> **Your assignment**:
What is needed here is an exact printout of the data, with no pictures included.

--- Available records Enclosed Below ---

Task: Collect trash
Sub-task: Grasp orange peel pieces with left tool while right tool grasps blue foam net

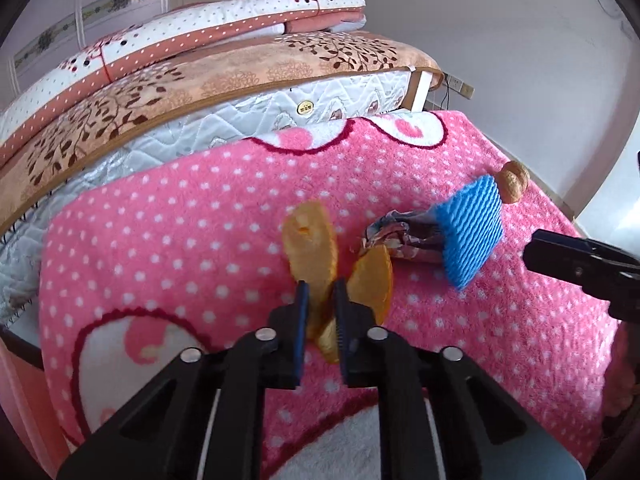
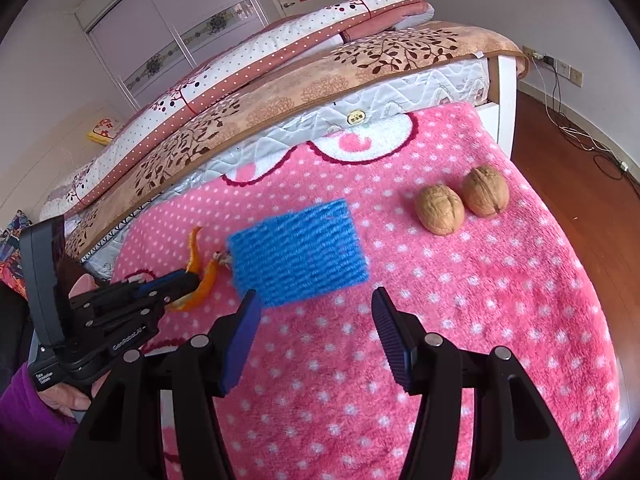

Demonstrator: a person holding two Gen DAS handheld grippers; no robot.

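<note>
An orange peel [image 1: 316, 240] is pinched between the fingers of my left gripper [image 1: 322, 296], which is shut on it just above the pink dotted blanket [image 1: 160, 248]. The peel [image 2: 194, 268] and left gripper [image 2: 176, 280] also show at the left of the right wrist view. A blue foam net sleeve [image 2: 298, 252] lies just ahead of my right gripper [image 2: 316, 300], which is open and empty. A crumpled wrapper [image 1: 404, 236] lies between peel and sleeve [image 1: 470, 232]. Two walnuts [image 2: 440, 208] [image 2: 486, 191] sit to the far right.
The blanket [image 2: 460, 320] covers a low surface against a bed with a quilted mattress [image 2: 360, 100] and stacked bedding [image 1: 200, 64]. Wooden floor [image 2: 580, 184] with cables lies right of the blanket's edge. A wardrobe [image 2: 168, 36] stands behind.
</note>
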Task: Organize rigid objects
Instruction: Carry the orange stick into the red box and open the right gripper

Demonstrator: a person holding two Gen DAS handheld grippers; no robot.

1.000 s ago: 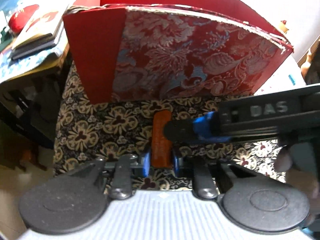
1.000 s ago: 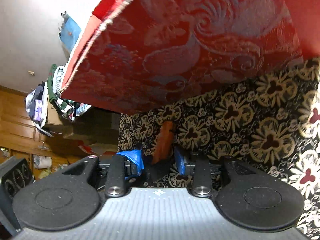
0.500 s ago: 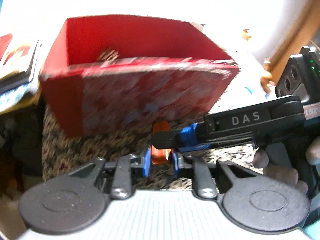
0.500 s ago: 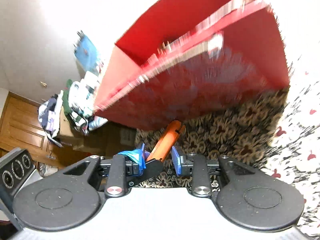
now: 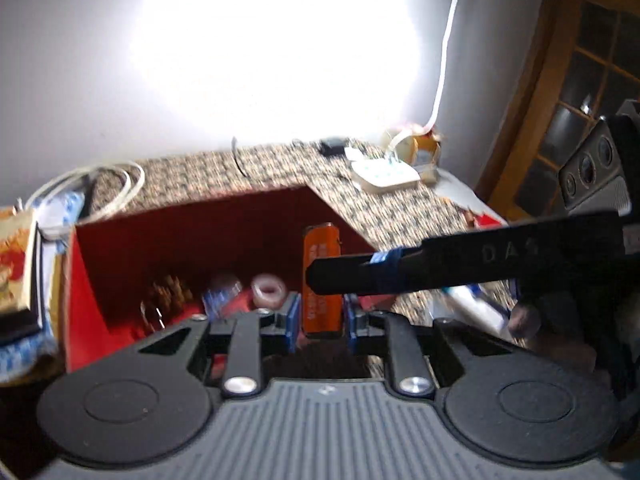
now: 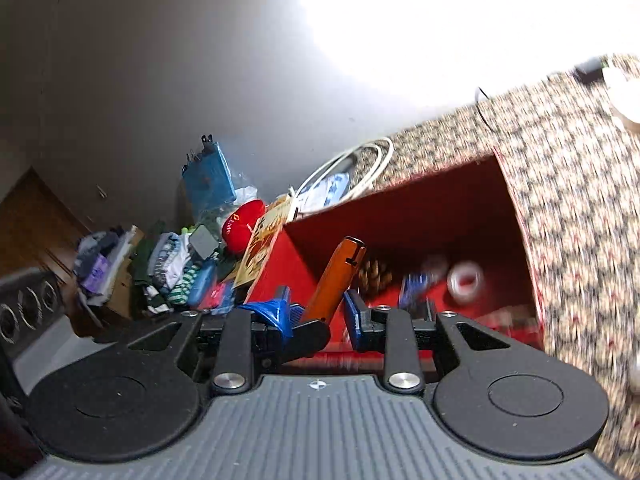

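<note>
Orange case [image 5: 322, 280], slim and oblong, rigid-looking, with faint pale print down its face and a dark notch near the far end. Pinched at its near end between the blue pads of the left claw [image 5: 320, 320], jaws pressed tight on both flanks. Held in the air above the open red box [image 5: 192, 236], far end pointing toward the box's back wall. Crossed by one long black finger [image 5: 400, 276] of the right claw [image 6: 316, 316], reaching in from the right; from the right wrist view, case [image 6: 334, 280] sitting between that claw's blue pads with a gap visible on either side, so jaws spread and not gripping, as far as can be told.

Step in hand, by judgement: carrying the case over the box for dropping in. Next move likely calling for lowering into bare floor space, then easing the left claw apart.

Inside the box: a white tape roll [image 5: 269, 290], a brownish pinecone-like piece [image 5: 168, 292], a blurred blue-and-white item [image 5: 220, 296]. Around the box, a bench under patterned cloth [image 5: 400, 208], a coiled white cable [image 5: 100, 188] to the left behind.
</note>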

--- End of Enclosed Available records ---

> **Exercise answer**:
Task: Collect trash
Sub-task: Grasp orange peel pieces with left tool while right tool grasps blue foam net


Demonstrator: a person holding two Gen DAS handheld grippers; no robot.

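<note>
An orange peel [image 1: 316, 240] is pinched between the fingers of my left gripper [image 1: 322, 296], which is shut on it just above the pink dotted blanket [image 1: 160, 248]. The peel [image 2: 194, 268] and left gripper [image 2: 176, 280] also show at the left of the right wrist view. A blue foam net sleeve [image 2: 298, 252] lies just ahead of my right gripper [image 2: 316, 300], which is open and empty. A crumpled wrapper [image 1: 404, 236] lies between peel and sleeve [image 1: 470, 232]. Two walnuts [image 2: 440, 208] [image 2: 486, 191] sit to the far right.
The blanket [image 2: 460, 320] covers a low surface against a bed with a quilted mattress [image 2: 360, 100] and stacked bedding [image 1: 200, 64]. Wooden floor [image 2: 580, 184] with cables lies right of the blanket's edge. A wardrobe [image 2: 168, 36] stands behind.
</note>
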Task: Organize rigid objects
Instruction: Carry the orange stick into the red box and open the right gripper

Demonstrator: a person holding two Gen DAS handheld grippers; no robot.

1.000 s ago: 
1.000 s ago: 
0.500 s ago: 
0.500 s ago: 
now: 
now: 

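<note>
Orange case [image 5: 322, 280], slim and oblong, rigid-looking, with faint pale print down its face and a dark notch near the far end. Pinched at its near end between the blue pads of the left claw [image 5: 320, 320], jaws pressed tight on both flanks. Held in the air above the open red box [image 5: 192, 236], far end pointing toward the box's back wall. Crossed by one long black finger [image 5: 400, 276] of the right claw [image 6: 316, 316], reaching in from the right; from the right wrist view, case [image 6: 334, 280] sitting between that claw's blue pads with a gap visible on either side, so jaws spread and not gripping, as far as can be told.

Step in hand, by judgement: carrying the case over the box for dropping in. Next move likely calling for lowering into bare floor space, then easing the left claw apart.

Inside the box: a white tape roll [image 5: 269, 290], a brownish pinecone-like piece [image 5: 168, 292], a blurred blue-and-white item [image 5: 220, 296]. Around the box, a bench under patterned cloth [image 5: 400, 208], a coiled white cable [image 5: 100, 188] to the left behind.
</note>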

What appears above is the full answer.